**What the task requires**
Print out the full listing, exactly.
Dataset extract section start
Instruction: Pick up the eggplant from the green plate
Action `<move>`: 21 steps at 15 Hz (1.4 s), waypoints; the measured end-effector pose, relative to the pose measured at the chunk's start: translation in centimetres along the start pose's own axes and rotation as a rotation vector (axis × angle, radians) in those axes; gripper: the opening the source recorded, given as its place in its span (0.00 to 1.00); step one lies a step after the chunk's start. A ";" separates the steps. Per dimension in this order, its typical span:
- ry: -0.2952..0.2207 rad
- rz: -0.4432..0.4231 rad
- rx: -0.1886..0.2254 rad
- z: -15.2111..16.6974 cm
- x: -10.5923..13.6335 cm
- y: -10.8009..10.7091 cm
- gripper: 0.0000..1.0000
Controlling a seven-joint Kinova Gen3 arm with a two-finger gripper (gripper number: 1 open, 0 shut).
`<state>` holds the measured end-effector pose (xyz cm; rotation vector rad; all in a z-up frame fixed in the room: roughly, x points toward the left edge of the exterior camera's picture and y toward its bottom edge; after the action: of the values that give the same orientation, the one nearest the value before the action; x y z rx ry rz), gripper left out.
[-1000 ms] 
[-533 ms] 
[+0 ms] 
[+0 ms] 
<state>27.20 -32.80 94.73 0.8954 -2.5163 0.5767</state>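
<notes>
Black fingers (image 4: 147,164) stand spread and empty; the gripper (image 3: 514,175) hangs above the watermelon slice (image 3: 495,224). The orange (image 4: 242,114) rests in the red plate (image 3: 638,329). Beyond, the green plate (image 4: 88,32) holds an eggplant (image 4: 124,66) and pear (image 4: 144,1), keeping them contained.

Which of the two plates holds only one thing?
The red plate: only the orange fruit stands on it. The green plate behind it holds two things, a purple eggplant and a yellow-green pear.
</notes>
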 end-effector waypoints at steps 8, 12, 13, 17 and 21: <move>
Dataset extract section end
**Worked solution**
Instruction: Pick up the eggplant from the green plate
Action `<move>`: 21 steps at 15 Hz (1.4 s), waypoints; the measured end-effector pose, relative to the pose measured at the chunk's start: translation in centimetres along the start pose's own axes and rotation as a rotation vector (axis × angle, radians) in those axes; gripper: the opening the source recorded, given as its place in its span (0.00 to 1.00); step one lies a step after the chunk's start. A ";" separates the steps. Per dimension in this order, its typical span:
- ry: -0.2952..0.2207 rad
- rz: -0.4432..0.4231 rad
- rx: -0.1886..0.2254 rad
- z: -15.2111..16.6974 cm
- x: -10.5923..13.6335 cm
- y: -10.8009..10.7091 cm
- gripper: 0.0000..1.0000
Controlling a seven-joint Kinova Gen3 arm with a two-finger gripper (gripper number: 1 open, 0 shut).
`<state>` holds the measured end-effector pose (xyz cm; rotation vector rad; all in a z-up frame fixed in the room: roughly, x points toward the left edge of the exterior camera's picture and y toward its bottom edge; after the action: of the values that give the same orientation, the one nearest the value before the action; x y z rx ry rz), gripper left out.
[-1000 ms] 
[-533 ms] 
[+0 ms] 
[+0 ms] 
<state>27.20 -32.80 94.73 0.8954 -2.5163 0.5767</state>
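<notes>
Black fingers (image 4: 147,164) stand spread and empty; the gripper (image 3: 514,175) hangs above the watermelon slice (image 3: 495,224). The orange (image 4: 242,114) rests in the red plate (image 3: 638,329). Beyond, the green plate (image 4: 88,32) holds an eggplant (image 4: 124,66) and pear (image 4: 144,1), keeping them contained.

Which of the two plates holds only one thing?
The red plate: only the orange fruit stands on it. The green plate behind it holds two things, a purple eggplant and a yellow-green pear.
</notes>
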 end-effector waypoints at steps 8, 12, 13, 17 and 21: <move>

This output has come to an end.